This study was carried out in the nursery of the Institute of Forestry and Environmental Sciences, University of Chittagong, Bangladesh. The nursery is situated at the intersection of 22°30’ N latitude and 91°50’ E longitude, which enjoys typically tropical climate, characterized by hot humid summer and dry winter. Mean monthly temperature varies from 21.8°C to 29.2°C in summer and 15°C to 26°C in winter. Relative humidity is the lowest (64%) in February and highest (95%) in June through September. Annual rainfall in the area is about 3000 mm that mostly takes place between June and September.
Stock Plant Management and Shoot Production Cuttings were collected from the hedge orchard established with vegetative propagules from a 20-year old P. neriifolius tree in the nursery. Branches of the stock plants in the hedge orchard were trimmed at the beginning of the study in March, for shoot production. The sprouted juvenile shoots developed on the trimmed branches were collected for cutting preparation in June. Shoots were soaked in water immediately after getting them separated from the stock plants and brought to the laboratory for further processing.
Preparation of Cuttings and Setting in the Propagator for Rooting Two to four nodal cuttings with two leaves trimmed to one third were used for rooting trials. Cutting length (5.8 - 6.6 cm) and diameter (3.5 - 3.7 mm) were kept indifferent to avoid possible non-treatment variation among the treatments. The cuttings were then briefly treated with fungicide, Diathane M45 (Rohm & Co. Ltd., France; 2g L-1 of water), to avoid potential fungal infection and kept in shade for 10 minutes. Effects of exogenous rooting hormone IBA on the rooting ability of the cuttings were explored by treating the cuttings with 0%, 0.2% (2000 ppm), 0.4% (4000 ppm) and 0.8% (8000 ppm) (w/v) IBA solutions. Cutting bases were dipped into the IBA solution for one minute and planted into rooting media (perforated plastic trays filled with coarse sand mixed with fine gravel at a ratio of 4:1) and finally placed into a nonmist propagator for rooting. The trays with cuttings were arranged in the propagator following randomized complete block design.
In the design, 30 cuttings were assigned to each of the four treatments (0%, 0.2%, 0.4% and 0.8% IBA solution). Each block was replicated thrice making a total of 360 cuttings in the experiment. Cuttings of each treatment (90 cuttings) were then planted in 9 trays, 3 trays (10 cuttings each) for each replication. The cuttings were watered once only just after setting them in the propagator. A light water spray was done every day early in the morning (before 7 am) and late afternoon (after 6 pm) until transferring the rooted cuttings from the propagator.

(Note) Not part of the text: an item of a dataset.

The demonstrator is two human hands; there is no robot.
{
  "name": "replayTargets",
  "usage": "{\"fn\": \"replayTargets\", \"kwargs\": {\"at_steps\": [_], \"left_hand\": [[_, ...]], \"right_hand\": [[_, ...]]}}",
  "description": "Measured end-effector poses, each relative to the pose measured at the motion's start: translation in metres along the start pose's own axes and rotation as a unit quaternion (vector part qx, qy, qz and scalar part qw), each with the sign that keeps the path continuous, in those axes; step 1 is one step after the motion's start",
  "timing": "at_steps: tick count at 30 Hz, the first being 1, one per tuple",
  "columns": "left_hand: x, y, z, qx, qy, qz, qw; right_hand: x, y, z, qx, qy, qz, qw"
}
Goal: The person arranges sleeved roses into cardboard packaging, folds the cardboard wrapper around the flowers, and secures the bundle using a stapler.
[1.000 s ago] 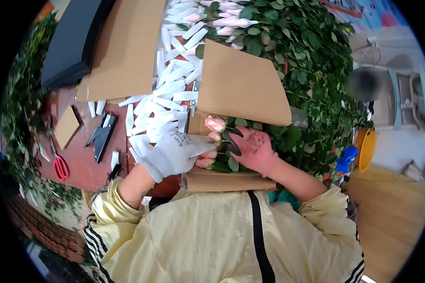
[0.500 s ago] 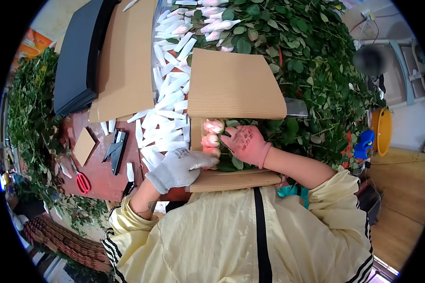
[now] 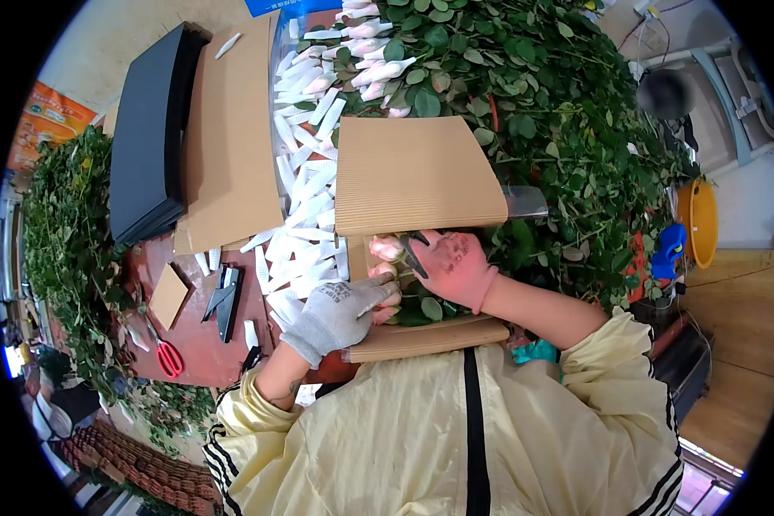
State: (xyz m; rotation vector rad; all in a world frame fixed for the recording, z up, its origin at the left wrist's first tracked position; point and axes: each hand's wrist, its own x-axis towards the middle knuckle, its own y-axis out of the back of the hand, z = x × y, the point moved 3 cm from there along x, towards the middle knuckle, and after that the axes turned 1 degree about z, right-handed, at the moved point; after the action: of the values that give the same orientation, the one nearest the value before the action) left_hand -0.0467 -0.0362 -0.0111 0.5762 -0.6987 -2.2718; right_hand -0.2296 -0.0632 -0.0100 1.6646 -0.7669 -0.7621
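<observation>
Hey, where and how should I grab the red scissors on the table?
Probably by the red handles, left hand coming from the near side: the loops lie toward the table's near edge, while the blades point away.

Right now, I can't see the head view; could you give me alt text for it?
A grey-gloved left hand and a pink-gloved right hand are close together at pink roses, beside corrugated cardboard. To the left, white mesh sleeves, a black stapler and red-handled scissors lie on a reddish table.
</observation>
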Motion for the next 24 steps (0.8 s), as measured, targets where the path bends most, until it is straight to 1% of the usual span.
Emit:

Propagator Environment Relative humidity of around 85-95% was maintained in the propagator. Propagator was kept open for a short period of time once in the morning (before 7:0 am) and once in the afternoon (after 6:0 pm) every day for facilitating gas exchange. A bamboo shed lined with jute mat was placed over the propagator to avoid excessive solar heat. Thus, the photosynthetic photon flux measured with quantum sensors (SKP 215, Skye Instruments Ltd., UK) and data logger (Datahog2, SDL5360, Skye Instruments Ltd., UK) inside the propagator was reduced to 12% of the full sun. During the rooting experiments, mean maximum and minimum temperature ranged between 31°C and 23°C.
Transferring the Rooted Cuttings to Polybags The cuttings rooted after 14 weeks of setting them in rooting media in propagator. The rooted cuttings were weaned (hardened) before transferring them to polybags by keeping the propagator open at night for three subsequent days and at day and night for another three days. After weaning, all the rooted cuttings were transferred into polybags filled with forest soil mixed with decomposed cow dung at a ratio of 3:1. Before planting into the polybags, rooted cuttings were assessed for length and diameter, root and shoot number and the length of longest root and shoot developed in each cutting. After transferring the rooted cuttings into the polybags, they were kept under shade for one week and then placed under sun for growing. One year after transferring the rooted cuttings into the polybags, survival percentage and total height of each rooted cutting were measured for their growth assessment.
Data Recording and Statistical Analysis Mean growth variations attributed to treatments were evaluated using the analysis of variance (ANOVA) and Duncan’s Multiple Range Test (DMRT). Rooting percentages were adjusted accordingly using arcsine transformation formula before placing the data into analysis of variance. Rooting percentages, number and length of roots and shoots developed for control and the treatments were compared at p≤0.05 (ANOVA and DMRT).